● Exercise
A faithful transcription is wanted of the lines from the top of the material through the line that holds "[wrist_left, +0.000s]", both ends included, leaving out the pictures.

Dataset section Block Start

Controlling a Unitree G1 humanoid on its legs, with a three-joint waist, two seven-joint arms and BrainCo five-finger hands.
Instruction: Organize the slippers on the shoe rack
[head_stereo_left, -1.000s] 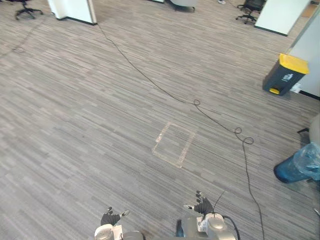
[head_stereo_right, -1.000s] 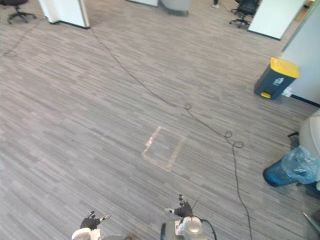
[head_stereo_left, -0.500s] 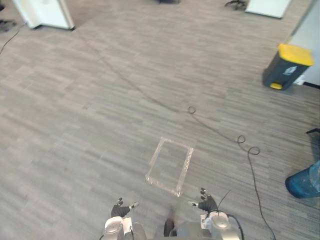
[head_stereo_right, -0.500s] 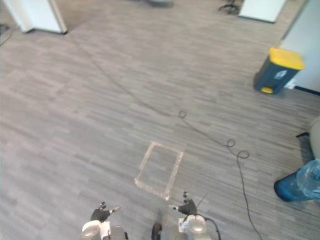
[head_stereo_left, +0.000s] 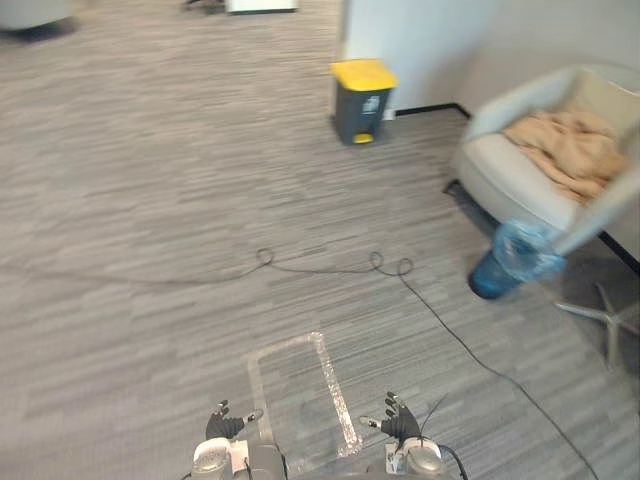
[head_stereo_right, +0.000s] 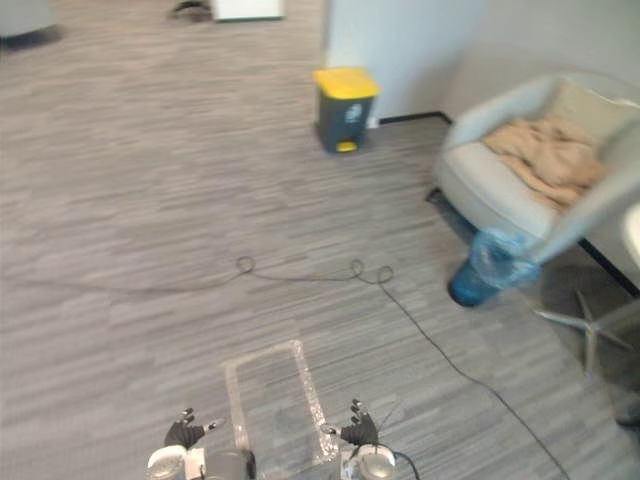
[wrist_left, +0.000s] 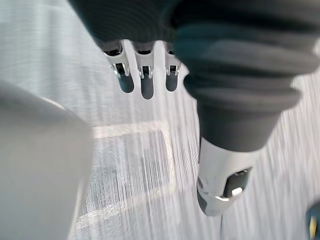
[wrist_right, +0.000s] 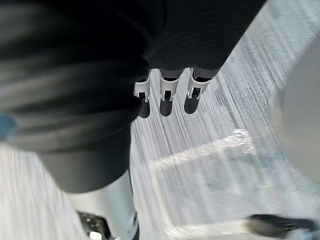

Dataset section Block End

● Task result
Controlling a Unitree G1 humanoid on its legs, with a three-joint waist, two seven-joint arms and BrainCo five-finger hands.
Instruction: Organize the slippers on the shoe rack
[head_stereo_left, -1.000s] 
[head_stereo_right, -1.000s] 
[head_stereo_left, -0.500s] 
[head_stereo_right, -0.500s] 
[head_stereo_left, +0.000s] 
[head_stereo_right, +0.000s] 
[wrist_left, +0.000s] 

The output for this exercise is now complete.